Erudio Student Loans
- Formation: 2013; 13 years ago
- Merger of: Arrow Global, CarVal Investors
- Legal status: Consortium
- Purpose: Public debt reduction Student loan repayment
- Location: United Kingdom;
- Services: Financial services, student loans
- Website: www.erudiostudentloans.co.uk

= Erudio Student Loans =

Consortium formed by debt collectors in 2013

Erudio Student Loans is a consortium formed by debt collectors Arrow Global and private equity firm CarVal Investors in 2013.

The firm was the successful bidder in an auction to buy non-performing U.K. student loans in 2013, paying £160m to buy debts of £890m taken out between 1990 and 1998. Of the loans purchased, 46% of the borrowers were earning below the amount at which they were required to make payments, 14% were making payments and 40% were not making any payments.

The Independent noted that debt collectors Arrow performed very poorly during the credit crunch and that similar organisations had a reputation for unwarranted threatening letters, phone calls and visits; David Willetts had ignored the implications for former students, his prime objective was to reduce public debt. CarVal Investors, a private equity firm, provided most of the cash.

==Criticism==
Since taking over the loans, Erudio has faced criticism from current loan holders and also from financial commentator Martin Lewis for not being able to cope with the large volume of deferral requests and for mistakenly taking cash from loan holders' accounts. According to The Guardian, some Erudio customers have noted an attempt to change loan conditions. Whereas the SLC could only pass on details of payments in default, Erudio has written to these deferred loan holders asking them to agree to let the company pass on details to credit agencies. This potentially prevents them from taking out loans in the future.

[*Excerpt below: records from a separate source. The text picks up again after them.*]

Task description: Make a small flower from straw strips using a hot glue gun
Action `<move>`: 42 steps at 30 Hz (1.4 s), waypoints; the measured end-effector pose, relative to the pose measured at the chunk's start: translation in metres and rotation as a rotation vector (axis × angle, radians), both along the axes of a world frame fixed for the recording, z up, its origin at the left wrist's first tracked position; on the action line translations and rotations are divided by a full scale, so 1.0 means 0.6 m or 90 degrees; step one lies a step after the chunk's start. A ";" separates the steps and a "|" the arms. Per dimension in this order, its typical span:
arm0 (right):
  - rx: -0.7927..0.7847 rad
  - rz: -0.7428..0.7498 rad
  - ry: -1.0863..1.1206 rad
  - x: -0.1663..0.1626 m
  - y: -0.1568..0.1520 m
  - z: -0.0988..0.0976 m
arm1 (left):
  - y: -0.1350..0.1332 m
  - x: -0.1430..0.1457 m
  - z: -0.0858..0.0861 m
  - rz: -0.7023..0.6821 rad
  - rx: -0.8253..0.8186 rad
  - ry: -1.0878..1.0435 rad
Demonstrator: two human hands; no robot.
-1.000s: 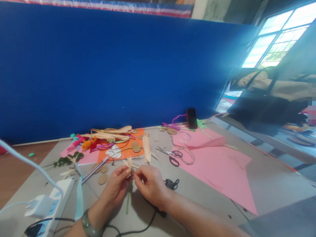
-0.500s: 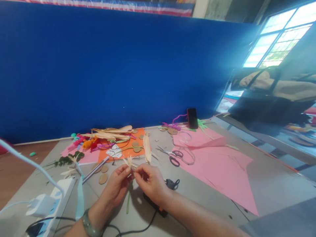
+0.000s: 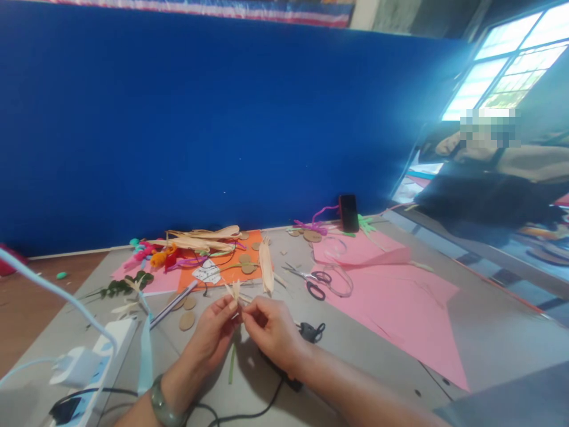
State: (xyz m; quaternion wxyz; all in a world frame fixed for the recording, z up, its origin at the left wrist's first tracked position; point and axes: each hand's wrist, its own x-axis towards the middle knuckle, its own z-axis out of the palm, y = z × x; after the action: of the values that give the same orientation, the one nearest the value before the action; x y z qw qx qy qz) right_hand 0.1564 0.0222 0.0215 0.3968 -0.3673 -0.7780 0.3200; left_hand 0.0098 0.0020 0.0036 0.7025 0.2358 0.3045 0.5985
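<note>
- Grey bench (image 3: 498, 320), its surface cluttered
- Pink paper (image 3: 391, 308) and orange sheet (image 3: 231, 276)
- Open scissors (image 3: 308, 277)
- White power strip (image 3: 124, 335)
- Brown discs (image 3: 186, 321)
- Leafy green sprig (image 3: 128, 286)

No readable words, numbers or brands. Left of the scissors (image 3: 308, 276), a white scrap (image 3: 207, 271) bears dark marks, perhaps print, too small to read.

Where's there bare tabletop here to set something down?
Bare: between the large pink sheet and the right edge of the table; also between that sheet and the right forearm. Crowded: the orange sheet, strewn with husks and discs, and around the power strip.
</note>
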 end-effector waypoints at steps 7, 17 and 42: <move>0.014 -0.005 -0.004 0.003 0.001 0.005 | 0.003 0.000 0.001 0.007 0.008 0.025; -0.028 0.038 0.000 0.011 0.001 0.028 | 0.003 -0.007 0.007 -0.001 -0.013 0.019; -0.485 0.147 0.205 0.033 0.029 0.044 | -0.015 -0.001 0.014 -0.183 -0.028 0.122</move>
State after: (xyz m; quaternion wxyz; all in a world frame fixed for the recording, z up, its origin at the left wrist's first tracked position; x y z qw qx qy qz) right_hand 0.1763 0.0397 0.0480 0.3105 -0.3435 -0.5684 0.6801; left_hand 0.0093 -0.0072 0.0122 0.7533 0.3178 0.3464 0.4599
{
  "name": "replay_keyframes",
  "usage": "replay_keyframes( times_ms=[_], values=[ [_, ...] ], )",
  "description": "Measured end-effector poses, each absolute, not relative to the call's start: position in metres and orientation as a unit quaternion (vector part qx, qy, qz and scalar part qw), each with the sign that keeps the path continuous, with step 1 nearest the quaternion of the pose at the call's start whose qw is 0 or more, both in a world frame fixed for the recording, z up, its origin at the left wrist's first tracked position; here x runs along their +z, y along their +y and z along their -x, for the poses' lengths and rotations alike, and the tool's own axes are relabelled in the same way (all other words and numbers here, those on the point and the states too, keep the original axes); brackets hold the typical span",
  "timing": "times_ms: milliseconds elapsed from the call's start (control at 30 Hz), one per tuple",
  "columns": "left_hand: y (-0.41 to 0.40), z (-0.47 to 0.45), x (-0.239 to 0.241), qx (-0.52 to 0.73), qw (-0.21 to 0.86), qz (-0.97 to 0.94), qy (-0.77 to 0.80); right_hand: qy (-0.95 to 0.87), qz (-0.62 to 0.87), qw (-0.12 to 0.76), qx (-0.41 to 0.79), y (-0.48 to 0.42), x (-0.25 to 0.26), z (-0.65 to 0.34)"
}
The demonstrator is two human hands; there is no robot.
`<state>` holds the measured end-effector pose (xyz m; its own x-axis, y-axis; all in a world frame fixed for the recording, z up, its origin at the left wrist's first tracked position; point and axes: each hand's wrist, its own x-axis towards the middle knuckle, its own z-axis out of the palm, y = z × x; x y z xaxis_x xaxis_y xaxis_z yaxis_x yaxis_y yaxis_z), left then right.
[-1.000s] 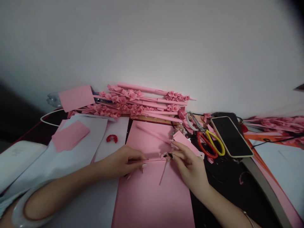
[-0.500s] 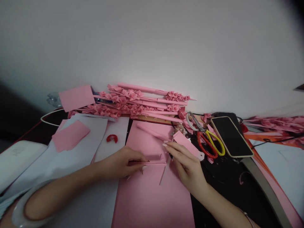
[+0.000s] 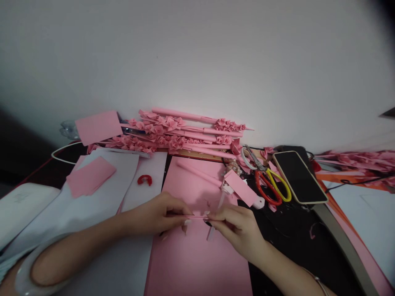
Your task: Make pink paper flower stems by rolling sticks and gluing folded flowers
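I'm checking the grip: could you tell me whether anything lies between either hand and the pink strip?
Nothing visible does: the left hand and the right hand both pinch the strip directly, over the pink sheet.

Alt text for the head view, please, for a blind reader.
The left hand and right hand pinch a pink paper strip over a pink sheet. Pink paper roses lie by the wall; scissors and a phone lie to the right.

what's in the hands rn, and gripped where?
Both hands pinch one thin pink paper strip above the pink sheet: left hand at its left end, right hand at its right end.
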<state>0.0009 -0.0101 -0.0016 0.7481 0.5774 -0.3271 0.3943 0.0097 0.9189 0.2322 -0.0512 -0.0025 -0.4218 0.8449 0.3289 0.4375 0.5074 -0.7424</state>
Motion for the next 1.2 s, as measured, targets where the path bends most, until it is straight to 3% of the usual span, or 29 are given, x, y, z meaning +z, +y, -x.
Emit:
replay_keyframes(
  times_ms=[400,567,733,933,1200],
  values=[
    [-0.010,0.000,-0.003,0.072,0.677,-0.651,0.337,-0.724,0.483,0.366,0.330,-0.055,-0.004,-0.235],
    [-0.009,0.000,-0.002,0.083,0.684,-0.641,0.338,-0.675,0.522,0.431,0.293,-0.051,-0.007,-0.244],
    [-0.008,-0.001,-0.002,0.085,0.692,-0.630,0.342,-0.727,0.480,0.409,0.273,-0.050,-0.003,-0.244],
    [-0.008,0.000,-0.003,0.079,0.686,-0.637,0.341,-0.765,0.421,0.337,0.351,-0.052,-0.003,-0.236],
    [-0.009,0.000,-0.003,0.078,0.657,-0.671,0.335,-0.620,0.457,0.351,0.533,-0.055,-0.011,-0.229]
  ],
)
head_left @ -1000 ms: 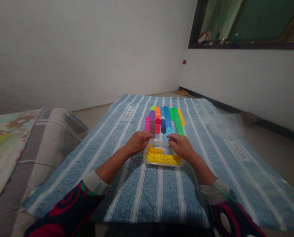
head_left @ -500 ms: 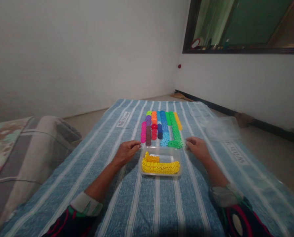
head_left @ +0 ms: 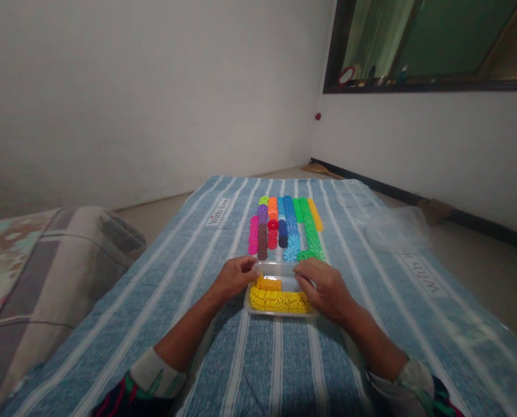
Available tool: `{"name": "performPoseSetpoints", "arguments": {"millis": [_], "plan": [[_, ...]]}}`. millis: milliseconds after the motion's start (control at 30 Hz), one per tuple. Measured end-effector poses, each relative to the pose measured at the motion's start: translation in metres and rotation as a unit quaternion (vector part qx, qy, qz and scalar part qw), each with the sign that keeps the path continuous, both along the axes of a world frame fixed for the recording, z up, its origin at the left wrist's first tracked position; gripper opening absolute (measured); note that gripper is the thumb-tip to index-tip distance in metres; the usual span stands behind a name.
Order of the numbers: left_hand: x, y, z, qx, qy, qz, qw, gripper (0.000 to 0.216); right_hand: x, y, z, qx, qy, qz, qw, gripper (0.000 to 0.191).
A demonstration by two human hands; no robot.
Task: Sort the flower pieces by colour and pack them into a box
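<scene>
A clear plastic container (head_left: 258,313) stands on the striped cloth in front of me. Inside lies a long row of yellow notched discs (head_left: 278,301), with a short orange-yellow stack (head_left: 269,285) behind it. My left hand (head_left: 236,277) is at the container's left rim, its thumb and fingers pinched beside the left end of the short stack. My right hand (head_left: 326,288) reaches over the container's right side with curled fingers, covering the right end of the yellow row. What either hand's fingertips hold, if anything, is too small to tell.
Beyond the container lie rows of coloured discs: pink (head_left: 253,236), brown (head_left: 262,241), blue (head_left: 289,214) and green (head_left: 311,226) among them. A clear lid or tray (head_left: 395,229) rests at right. A draped bed (head_left: 67,272) stands left; the striped cloth (head_left: 171,255) covers the table.
Both hands have come inward to the container. My right hand has moved left from beside it to over its right side; my left hand has shifted slightly right and down to its rim.
</scene>
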State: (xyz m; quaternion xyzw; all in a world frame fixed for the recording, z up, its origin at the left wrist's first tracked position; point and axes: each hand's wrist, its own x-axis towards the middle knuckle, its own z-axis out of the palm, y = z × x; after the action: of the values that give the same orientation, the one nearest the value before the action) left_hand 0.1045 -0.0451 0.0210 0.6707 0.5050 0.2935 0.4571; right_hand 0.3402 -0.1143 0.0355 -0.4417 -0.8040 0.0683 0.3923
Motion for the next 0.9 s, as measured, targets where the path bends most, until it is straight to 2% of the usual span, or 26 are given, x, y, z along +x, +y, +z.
{"name": "performPoseSetpoints", "arguments": {"millis": [133,300,467,633,767,900], "plan": [[0.002,-0.001,-0.002,0.006,-0.001,0.005,1.0,0.036,-0.015,0.005,0.001,-0.014,-0.034,0.015,0.999,0.022],[0.0,0.0,-0.006,-0.001,-0.004,0.026,1.0,0.045,0.003,0.015,0.001,-0.021,0.043,-0.019,0.999,0.02],[-0.002,0.002,-0.001,-0.03,-0.019,0.023,0.999,0.051,0.048,0.039,-0.008,-0.051,0.098,-0.133,0.985,0.019],[-0.006,0.014,0.015,0.02,0.015,0.065,0.998,0.045,0.085,0.07,-0.034,-0.134,0.006,-0.261,0.956,0.023],[-0.002,0.031,0.036,0.053,0.03,0.02,0.998,0.025,0.094,0.092,-0.049,-0.15,-0.021,-0.281,0.948,0.025],[0.017,0.053,0.054,0.034,0.021,-0.074,0.996,0.023,0.093,0.116,-0.055,-0.156,-0.047,-0.294,0.942,0.027]]}}
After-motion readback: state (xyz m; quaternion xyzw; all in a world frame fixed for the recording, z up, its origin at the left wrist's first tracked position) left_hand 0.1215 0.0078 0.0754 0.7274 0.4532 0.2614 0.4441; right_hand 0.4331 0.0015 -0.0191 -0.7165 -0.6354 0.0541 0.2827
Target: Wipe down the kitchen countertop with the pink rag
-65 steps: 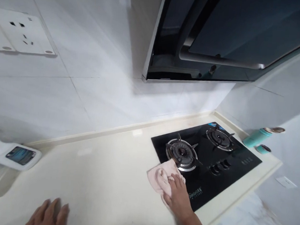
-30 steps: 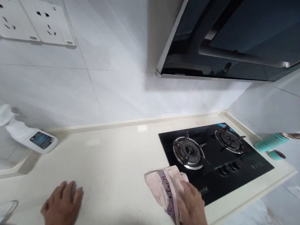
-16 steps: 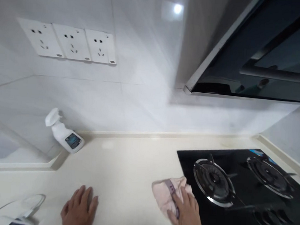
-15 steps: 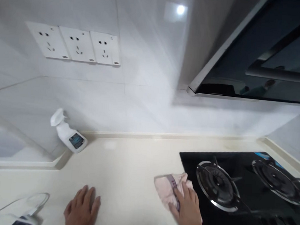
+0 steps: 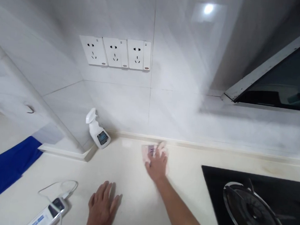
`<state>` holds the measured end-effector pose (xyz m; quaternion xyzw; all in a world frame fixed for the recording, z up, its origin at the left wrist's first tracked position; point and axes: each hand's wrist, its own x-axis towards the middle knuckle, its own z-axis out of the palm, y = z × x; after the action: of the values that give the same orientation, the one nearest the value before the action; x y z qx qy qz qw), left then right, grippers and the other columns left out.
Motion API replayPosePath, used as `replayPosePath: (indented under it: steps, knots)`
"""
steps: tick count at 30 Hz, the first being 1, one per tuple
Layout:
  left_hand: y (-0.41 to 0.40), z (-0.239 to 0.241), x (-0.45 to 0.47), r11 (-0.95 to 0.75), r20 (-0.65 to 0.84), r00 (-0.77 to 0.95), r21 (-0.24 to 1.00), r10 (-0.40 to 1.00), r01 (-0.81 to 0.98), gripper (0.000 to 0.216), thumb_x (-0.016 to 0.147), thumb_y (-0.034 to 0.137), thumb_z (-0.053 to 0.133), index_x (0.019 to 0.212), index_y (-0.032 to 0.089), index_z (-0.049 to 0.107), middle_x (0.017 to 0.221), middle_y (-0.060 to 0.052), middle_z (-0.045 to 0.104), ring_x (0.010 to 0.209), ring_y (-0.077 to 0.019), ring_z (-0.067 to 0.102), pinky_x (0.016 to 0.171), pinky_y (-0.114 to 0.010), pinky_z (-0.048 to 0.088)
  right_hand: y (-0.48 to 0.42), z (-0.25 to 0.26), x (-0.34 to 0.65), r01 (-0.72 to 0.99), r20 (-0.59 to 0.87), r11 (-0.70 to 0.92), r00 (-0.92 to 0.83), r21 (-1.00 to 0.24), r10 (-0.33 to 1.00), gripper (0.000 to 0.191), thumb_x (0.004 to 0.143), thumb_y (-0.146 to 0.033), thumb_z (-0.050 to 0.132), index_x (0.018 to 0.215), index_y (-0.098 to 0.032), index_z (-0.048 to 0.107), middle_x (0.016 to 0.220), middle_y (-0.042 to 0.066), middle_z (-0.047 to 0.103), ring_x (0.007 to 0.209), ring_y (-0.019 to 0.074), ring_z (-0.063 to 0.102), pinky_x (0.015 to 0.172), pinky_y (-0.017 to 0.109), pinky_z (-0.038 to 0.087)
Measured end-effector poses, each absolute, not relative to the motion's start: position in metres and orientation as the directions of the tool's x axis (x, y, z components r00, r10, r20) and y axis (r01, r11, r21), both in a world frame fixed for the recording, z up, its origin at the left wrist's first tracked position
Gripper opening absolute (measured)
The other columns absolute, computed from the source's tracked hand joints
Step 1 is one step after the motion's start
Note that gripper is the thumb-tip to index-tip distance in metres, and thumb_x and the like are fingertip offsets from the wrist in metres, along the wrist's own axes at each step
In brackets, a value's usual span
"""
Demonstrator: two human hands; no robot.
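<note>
My right hand reaches far across the cream countertop and presses a pink cloth flat near the back wall; hand and cloth are smeared by motion. My left hand lies flat on the countertop near the front edge, fingers stretched out, holding nothing. A white spray bottle stands at the back, left of the cloth.
A black glass gas hob with a burner ring fills the lower right. A range hood hangs upper right. Three wall sockets sit above the counter. A white device with a cable lies front left, beside a blue cloth.
My right hand has slid the pink cloth away from the hob's corner, back and left towards the wall. The view has swung left. My left hand stays flat on the counter.
</note>
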<state>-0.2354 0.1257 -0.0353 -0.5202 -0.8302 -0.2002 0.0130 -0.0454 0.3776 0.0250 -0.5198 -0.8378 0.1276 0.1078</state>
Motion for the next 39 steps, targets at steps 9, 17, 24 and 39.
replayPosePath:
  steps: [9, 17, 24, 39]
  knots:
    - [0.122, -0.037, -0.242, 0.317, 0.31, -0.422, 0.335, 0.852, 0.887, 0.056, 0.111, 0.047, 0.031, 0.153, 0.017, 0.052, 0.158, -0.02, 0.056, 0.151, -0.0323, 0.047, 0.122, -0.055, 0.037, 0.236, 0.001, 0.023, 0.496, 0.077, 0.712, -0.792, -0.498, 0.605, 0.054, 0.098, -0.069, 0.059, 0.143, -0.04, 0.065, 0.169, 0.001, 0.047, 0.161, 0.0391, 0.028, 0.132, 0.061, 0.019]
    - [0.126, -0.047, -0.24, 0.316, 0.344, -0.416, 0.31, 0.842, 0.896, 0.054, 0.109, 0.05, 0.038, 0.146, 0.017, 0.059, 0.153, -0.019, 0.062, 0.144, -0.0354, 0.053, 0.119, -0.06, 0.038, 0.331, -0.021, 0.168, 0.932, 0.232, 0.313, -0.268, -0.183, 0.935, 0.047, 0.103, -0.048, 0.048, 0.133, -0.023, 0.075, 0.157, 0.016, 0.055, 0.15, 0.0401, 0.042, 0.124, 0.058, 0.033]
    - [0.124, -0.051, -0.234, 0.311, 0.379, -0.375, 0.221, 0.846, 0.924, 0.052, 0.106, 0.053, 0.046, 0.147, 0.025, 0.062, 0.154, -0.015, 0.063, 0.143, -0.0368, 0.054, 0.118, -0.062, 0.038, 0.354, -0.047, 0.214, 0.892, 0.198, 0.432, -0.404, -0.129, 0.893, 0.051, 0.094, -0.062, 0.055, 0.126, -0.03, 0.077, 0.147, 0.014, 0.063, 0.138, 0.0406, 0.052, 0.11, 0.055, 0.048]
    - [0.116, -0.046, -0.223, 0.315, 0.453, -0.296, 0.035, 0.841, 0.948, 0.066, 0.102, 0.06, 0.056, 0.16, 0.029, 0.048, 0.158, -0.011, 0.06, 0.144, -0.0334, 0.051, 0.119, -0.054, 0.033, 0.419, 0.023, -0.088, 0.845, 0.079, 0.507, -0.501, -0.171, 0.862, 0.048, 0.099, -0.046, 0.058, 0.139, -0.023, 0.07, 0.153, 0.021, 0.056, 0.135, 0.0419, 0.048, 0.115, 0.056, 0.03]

In April 2016, another error saw the company demanding repayments after it failed to send out 250,000 deferral forms, with some customers declaring themselves "bewildered by Erudio’s administrative problems". The company denied the omissions were a tactic designed to trick people into repaying the loan and issued a public apology.

==See also==
- Sallie Mae the American-based corporation for student loans that is behind Arrow Global.